Leveson: What the newspapers said


Following yesterday’s publication of Lord Justice Leveson’s report into the media, here is a round-up of what the dailies said.

None of the tabloids gave too much, if any, space on their front pages to Leveson, but The Sun dedicated two double-page spreads (pages 8-11), mostly applauding the Prime Minister for saying he had ‘serious misgivings’ about the proposals for a press law.

There was some gloating too over a ‘ratings dip’ for Hugh Grant’s Channel Four documentary looking into the tabloids, which it says lost out to The Removal Men with only 2.3% of the audience share.

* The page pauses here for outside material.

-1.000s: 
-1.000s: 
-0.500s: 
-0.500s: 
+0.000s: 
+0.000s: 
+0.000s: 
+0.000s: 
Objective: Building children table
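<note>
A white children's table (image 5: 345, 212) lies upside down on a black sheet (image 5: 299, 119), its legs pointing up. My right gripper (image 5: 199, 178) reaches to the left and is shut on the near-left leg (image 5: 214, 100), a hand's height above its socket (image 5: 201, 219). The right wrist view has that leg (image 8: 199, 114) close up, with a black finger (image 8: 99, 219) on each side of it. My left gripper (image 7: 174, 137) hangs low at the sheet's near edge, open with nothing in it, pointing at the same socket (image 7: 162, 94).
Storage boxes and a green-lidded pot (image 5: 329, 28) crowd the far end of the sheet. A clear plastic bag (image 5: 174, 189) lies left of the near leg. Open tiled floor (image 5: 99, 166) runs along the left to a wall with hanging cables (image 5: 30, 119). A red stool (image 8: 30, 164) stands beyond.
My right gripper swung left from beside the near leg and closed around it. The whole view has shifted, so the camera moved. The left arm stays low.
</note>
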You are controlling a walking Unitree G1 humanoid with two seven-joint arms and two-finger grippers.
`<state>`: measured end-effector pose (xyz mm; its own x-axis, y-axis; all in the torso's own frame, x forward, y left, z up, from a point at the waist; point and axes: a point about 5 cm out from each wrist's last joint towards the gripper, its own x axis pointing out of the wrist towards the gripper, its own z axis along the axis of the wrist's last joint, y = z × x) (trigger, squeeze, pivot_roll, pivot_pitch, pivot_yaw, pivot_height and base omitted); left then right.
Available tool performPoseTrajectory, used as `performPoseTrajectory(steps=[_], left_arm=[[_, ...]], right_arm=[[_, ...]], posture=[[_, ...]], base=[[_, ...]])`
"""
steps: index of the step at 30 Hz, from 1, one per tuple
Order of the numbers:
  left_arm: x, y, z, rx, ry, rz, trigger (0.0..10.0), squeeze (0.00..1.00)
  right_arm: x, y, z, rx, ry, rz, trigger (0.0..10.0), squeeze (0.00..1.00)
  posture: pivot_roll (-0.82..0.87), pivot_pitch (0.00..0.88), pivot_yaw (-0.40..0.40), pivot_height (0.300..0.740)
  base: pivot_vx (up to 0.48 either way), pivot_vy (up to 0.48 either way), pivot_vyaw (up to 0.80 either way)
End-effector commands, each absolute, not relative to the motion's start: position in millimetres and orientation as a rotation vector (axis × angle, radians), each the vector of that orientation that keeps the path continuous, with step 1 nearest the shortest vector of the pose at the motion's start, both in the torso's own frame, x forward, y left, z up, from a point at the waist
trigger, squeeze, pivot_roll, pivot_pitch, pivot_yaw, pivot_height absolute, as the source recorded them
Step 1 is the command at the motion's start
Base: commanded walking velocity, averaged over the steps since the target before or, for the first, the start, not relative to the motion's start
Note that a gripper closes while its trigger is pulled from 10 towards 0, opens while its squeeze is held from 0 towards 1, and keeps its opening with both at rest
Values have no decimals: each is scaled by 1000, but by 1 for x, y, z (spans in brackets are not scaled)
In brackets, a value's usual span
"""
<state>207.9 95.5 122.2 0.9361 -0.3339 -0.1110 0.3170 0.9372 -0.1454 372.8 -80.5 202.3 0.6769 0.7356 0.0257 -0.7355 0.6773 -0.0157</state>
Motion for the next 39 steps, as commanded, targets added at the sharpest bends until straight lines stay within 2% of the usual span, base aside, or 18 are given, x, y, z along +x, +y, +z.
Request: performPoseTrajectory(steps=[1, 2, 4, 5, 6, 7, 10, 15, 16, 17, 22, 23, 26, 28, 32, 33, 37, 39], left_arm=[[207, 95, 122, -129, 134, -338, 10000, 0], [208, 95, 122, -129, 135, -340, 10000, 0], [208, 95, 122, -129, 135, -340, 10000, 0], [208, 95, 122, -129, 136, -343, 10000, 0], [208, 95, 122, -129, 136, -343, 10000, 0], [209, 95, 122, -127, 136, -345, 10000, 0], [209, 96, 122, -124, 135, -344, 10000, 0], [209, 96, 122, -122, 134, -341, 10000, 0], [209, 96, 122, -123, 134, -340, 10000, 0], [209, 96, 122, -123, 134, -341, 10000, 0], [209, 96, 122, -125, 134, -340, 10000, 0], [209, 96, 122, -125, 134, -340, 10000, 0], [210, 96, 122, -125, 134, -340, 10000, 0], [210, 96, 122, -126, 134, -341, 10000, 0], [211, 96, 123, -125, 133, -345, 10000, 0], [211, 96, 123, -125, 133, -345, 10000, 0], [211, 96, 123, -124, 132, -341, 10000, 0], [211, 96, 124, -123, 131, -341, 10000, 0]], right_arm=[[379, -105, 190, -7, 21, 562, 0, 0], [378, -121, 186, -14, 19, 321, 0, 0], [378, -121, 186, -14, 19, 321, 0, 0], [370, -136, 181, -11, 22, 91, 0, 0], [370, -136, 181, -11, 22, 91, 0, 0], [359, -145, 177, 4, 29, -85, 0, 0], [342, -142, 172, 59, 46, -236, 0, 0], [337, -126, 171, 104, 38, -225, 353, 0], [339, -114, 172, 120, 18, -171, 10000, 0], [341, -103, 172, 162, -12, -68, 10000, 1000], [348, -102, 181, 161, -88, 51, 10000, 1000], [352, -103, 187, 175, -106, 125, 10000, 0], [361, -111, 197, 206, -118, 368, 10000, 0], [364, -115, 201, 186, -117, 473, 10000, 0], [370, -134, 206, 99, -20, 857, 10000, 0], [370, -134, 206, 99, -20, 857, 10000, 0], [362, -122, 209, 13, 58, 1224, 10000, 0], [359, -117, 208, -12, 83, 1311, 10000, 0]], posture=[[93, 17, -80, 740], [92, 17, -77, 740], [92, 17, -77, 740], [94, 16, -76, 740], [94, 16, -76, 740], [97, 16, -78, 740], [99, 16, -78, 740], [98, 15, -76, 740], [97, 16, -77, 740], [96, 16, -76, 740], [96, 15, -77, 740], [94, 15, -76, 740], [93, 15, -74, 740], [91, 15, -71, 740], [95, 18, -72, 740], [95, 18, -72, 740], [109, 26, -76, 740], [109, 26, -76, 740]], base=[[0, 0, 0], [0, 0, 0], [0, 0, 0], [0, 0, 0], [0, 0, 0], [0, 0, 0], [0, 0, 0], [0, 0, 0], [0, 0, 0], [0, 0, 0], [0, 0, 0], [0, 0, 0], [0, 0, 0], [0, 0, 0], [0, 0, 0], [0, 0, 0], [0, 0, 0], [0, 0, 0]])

Murdoch’s best-selling paper states in its ‘Sun Says’ section that the paper is explicitly against legislation and ‘censorship’, citing the elephant in the room as the internet: “An overregulated Press in parallel with an unregulated internet spells chaos and will be the nail in the coffin of the newspaper industry.”

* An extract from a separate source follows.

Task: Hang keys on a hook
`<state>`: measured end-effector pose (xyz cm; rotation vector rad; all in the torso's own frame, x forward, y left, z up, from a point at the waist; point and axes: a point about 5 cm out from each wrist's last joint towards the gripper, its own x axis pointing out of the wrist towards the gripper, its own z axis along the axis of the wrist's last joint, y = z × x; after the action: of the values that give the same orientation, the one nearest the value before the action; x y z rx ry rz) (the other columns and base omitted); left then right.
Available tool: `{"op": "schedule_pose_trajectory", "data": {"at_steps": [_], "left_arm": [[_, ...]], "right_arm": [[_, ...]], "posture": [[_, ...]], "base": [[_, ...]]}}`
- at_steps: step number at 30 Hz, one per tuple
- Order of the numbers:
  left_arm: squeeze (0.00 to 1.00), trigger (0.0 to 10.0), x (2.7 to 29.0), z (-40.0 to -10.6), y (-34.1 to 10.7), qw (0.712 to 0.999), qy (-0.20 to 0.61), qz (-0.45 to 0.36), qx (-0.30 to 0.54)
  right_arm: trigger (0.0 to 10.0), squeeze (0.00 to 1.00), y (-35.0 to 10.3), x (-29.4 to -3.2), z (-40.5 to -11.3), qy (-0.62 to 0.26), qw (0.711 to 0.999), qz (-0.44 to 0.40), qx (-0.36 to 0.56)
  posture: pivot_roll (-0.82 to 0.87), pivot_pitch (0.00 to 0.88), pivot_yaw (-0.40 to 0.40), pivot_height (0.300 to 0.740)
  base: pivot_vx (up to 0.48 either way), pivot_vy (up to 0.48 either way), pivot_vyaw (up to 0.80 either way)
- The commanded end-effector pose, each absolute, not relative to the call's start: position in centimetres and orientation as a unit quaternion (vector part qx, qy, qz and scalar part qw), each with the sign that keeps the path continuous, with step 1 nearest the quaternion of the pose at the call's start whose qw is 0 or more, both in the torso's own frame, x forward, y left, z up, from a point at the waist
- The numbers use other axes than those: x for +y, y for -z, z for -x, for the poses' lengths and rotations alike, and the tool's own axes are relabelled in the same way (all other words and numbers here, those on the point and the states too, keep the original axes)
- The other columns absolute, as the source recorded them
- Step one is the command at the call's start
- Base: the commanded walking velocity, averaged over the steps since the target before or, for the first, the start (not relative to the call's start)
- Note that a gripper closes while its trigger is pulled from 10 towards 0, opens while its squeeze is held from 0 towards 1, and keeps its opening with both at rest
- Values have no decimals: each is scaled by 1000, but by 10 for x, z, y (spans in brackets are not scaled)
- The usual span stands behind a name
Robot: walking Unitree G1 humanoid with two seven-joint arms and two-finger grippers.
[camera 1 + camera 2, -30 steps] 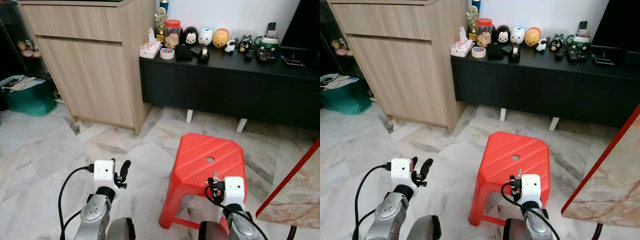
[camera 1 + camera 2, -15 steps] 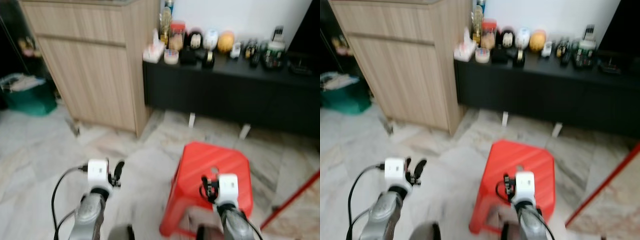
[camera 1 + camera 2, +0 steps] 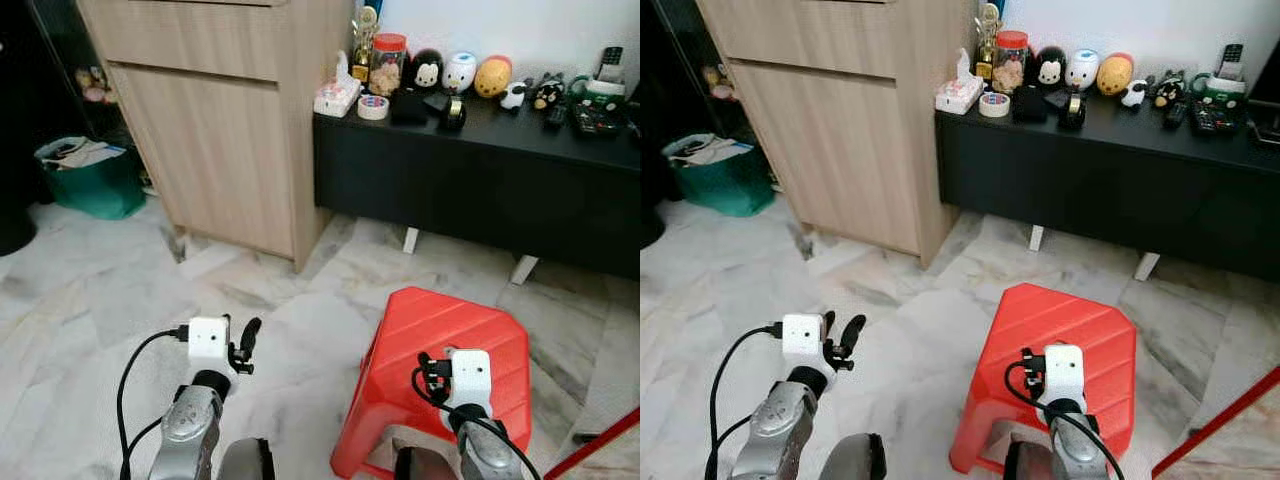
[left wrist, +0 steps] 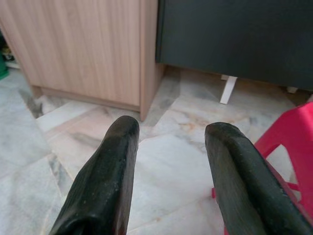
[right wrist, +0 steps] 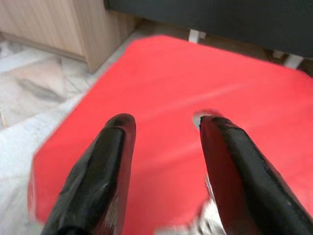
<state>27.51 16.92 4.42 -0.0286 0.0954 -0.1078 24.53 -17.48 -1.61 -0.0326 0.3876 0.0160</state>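
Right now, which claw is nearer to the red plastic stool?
Right. The right claw hovers directly above the red plastic stool, over its seat. The left claw hangs above the marble floor, off to the stool's left.

Stool (image 3: 450, 340) at 5 o'clock on the floor (image 3: 90, 290), directly under the right gripper (image 5: 164, 142); left gripper (image 4: 168, 147) at 7 o'clock, over bare floor beside the stool; cabinet (image 3: 220, 120) at 11 o'clock, touching the low sideboard (image 3: 480, 170) at 1 o'clock (small figurines (image 3: 460, 72), jar (image 3: 386, 60) and tape roll (image 3: 373, 107) on top); bin (image 3: 85, 180) at 10 o'clock, left of the cabinet.
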Motion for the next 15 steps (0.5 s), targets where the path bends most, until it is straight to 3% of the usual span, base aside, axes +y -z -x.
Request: {"op": "schedule_pose_trajectory", "data": {"at_steps": [1, 15], "left_arm": [[0, 10000, 168, -274, -43, 997, 56, 14, 48], [0, 10000, 170, -272, -40, 997, 60, 6, 55]], "right_arm": [[10000, 0, 20, -182, -241, -1, 978, 24, 209], [10000, 0, 20, -198, -220, -4, 969, 45, 242]], "posture": [[14, 0, -13, 590], [9, 0, -11, 590]], "base": [[0, 0, 0], [0, 0, 0]]}}
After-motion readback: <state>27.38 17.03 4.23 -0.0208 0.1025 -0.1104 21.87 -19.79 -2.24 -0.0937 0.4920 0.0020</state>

More of a focus on the political fall-out from the Daily Mirror. “Dave and Nick’s rose garden honeymoon suite has been swapped for a Relate waiting room. Both completely hacked off,” it says. Another report comments that the “strange thing about the report is the way it almost ignores the internet and new media.”

The Daily Mail leads with: “SAS hero walks free…and thanks the Press,” before dedicating eleven pages to Leveson. The editorial opens with: “Cameron leads the fight for liberty,” and goes on to say:

“Let the Mail say at once that Lord Justice Leveson, though sometimes let down by sloppy researchers, has approached his impossibly wide brief in a fine spirit of public service…Despite all this, we have the gravest reservations about some of Sir Brian’s recommendations.

“Repeatedly, he has said he is not proposing statutory regulation, but merely a body ‘underpinned’ by statute. This is just playing with words.”

Meanwhile, over at the Guardian, pages one through to seventeen are dedicated to comment and analysis, leading with the headline “PM defies press victims” – reporting that the lawyer for Milly Dowler’s parents says the PM has “failed the Dowler test.”

Another front page story states the situation is a “nightmare – but only for the old guard of Fleet Street.”

Inside, the editorial runs with the headline: “The prime minister should think carefully before dismissing significant parts of it. The press should treat it with respect – and not a little humility.”

The Times welcomed Leveson’s report, calling it “a success”, but disagreed with the proposal for statutory underpinning – praising Cameron for showing “courage and principle” for his quick dismissal of it.

It rounds up its editorial saying “The press, not parliament, must act.” And, like others are quick to point out, it asks what the difference between a printed article and tweet really is.

The Independent agrees and says that “Mr Cameron is right: legislation would be unnecessary, complex and slow.”

The Telegraph
, too, welcomes the report – but without the need for a new law. “The newspaper industry must act quickly to set up an independent regulatory body that fulfils the principles put forward by the Leveson Report,” it says, adding: “Whatever the judge hopes, [a new law] would be a slippery slope to state meddling.”